Technical barriers include high costs, logistical difficulties in data collection, and concerns about data quality and verification. Current approaches often marginalise crucial qualitative insights, traditional knowledge, and local community perspectives, whilst regulatory frameworks lag behind technological innovations, creating uncertainty in compliance and data utilisation.
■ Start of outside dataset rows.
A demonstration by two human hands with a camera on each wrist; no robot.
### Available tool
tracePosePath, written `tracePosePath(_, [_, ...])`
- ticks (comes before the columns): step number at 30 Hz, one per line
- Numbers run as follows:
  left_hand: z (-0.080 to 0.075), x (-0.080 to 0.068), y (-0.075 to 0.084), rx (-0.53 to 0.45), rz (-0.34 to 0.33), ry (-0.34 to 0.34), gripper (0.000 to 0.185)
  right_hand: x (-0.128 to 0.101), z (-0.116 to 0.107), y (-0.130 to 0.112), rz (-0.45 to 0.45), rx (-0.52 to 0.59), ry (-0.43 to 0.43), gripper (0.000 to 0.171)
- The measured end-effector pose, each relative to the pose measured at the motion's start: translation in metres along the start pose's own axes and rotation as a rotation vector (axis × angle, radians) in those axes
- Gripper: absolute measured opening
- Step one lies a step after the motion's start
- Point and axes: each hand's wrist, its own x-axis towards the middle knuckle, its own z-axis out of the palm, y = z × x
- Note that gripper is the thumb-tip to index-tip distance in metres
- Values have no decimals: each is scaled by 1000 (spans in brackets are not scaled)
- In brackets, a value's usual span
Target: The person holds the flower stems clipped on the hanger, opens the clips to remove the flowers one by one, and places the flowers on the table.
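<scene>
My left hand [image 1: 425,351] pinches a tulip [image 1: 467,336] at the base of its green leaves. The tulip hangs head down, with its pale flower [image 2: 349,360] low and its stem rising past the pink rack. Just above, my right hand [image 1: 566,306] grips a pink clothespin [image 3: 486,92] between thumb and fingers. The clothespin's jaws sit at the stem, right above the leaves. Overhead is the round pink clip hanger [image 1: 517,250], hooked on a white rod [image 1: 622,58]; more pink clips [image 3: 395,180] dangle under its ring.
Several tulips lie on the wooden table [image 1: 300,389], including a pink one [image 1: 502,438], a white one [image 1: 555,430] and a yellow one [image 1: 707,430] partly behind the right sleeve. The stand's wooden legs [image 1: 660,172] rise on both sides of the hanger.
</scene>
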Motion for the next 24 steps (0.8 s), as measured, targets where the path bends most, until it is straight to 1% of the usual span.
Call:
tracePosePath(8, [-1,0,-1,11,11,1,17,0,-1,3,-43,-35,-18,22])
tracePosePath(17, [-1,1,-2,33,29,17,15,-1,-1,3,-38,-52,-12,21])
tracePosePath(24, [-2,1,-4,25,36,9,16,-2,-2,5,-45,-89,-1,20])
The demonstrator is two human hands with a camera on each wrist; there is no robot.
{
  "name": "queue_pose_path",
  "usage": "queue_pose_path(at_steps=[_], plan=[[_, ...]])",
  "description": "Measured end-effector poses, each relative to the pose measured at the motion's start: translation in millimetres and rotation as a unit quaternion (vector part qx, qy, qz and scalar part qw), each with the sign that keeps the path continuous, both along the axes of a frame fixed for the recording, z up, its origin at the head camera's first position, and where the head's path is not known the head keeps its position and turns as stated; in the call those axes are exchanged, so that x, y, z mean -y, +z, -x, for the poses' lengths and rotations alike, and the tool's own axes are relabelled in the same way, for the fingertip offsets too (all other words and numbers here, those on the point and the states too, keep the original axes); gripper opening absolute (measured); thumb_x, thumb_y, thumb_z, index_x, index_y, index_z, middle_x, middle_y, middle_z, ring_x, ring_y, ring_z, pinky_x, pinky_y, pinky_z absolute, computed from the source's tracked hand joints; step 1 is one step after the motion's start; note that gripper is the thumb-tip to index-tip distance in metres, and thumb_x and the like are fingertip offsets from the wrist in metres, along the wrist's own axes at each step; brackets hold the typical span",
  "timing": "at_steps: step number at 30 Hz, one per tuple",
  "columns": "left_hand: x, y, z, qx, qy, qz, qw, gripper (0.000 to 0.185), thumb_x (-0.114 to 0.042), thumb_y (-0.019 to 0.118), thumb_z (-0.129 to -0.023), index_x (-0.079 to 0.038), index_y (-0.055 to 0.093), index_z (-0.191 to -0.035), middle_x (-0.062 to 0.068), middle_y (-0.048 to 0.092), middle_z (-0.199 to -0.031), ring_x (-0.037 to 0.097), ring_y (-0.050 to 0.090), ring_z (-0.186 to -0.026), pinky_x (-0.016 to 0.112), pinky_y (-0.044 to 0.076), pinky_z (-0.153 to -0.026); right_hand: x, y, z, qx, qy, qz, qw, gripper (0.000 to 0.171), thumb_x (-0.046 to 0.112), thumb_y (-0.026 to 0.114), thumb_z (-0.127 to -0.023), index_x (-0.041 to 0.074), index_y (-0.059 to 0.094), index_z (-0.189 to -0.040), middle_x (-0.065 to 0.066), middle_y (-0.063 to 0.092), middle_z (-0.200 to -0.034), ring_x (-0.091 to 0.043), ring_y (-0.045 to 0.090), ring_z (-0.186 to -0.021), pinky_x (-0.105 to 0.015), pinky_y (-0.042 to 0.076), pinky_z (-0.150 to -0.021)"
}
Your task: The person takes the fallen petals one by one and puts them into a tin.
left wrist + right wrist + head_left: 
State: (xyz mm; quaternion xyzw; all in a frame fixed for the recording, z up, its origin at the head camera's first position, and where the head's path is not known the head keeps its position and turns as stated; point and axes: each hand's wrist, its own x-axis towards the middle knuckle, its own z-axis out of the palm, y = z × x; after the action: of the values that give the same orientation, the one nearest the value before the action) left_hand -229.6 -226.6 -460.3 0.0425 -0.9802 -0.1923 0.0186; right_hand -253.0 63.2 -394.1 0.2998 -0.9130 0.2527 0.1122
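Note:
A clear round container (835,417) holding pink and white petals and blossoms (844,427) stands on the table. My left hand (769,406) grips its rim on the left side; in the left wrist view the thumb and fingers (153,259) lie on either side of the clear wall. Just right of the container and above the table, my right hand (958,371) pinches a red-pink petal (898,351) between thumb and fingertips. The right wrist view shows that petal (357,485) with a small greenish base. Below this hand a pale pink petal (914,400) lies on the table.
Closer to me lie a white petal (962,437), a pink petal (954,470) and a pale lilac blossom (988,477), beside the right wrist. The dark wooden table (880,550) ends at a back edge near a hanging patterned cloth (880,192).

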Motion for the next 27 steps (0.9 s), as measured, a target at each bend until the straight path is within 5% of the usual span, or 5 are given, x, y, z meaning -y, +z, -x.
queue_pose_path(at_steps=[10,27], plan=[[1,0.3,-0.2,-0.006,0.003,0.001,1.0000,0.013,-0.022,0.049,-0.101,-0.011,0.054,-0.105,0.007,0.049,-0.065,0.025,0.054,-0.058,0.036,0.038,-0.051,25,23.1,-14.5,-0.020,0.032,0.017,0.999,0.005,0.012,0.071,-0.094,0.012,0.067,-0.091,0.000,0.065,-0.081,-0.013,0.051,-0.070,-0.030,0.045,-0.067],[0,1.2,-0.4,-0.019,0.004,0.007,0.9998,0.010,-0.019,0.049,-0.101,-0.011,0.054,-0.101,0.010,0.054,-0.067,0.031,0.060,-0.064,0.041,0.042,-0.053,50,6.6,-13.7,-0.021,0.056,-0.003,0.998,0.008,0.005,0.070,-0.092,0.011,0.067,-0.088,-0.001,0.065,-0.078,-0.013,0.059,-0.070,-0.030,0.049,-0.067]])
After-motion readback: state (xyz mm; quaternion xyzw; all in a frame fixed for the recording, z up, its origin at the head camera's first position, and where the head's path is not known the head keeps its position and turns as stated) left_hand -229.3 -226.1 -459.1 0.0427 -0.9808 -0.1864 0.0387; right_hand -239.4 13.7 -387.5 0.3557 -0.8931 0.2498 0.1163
The complexity of marine environments, jurisdictional variation, and fast-changing ecological conditions68 all pose significant challenges. Weak environmental and hydrodynamic models make it difficult to predict ecosystem changes or measure intervention success.

Complexity of ecological dynamics

Ecological change unfolds across multiple spatial and temporal scales, creating significant challenges for biodiversity management and nature-positive engineering. A persistent issue in biodiversity offsetting is the temporal mismatch between immediate biodiversity losses and gains that may only materialise years or even decades later. Localised benefits from projects can also mask broader risks, such as regional ecosystem fragmentation or the disruption of species migration corridors. These complexities are especially pronounced for infrastructure that integrates natural elements, which rarely respond to stress in simple or linear ways. As engineered systems increasingly interact with dynamic ecological processes, their performance becomes harder to predict, particularly under shifting climatic conditions.

Evidence gap

Evidence on the safe implementation and long-term effectiveness of such solutions remains limited. While pilot projects demonstrate promising near-term benefits, few are supported by long-term monitoring programmes that can track ecological outcomes, safety, and resilience over time. This lack of evidence, combined with the high costs of monitoring, constrains our ability to evaluate effectiveness and establish robust design standards. Learning from implementation is therefore critical – not only to assess long-term safety and ecological implications, but also to identify unintended consequences for ecosystems and communities. To move beyond the pilot mentality, lessons need to be consolidated and scaled, helping to close the evidence gap and strengthen confidence in nature-positive approaches.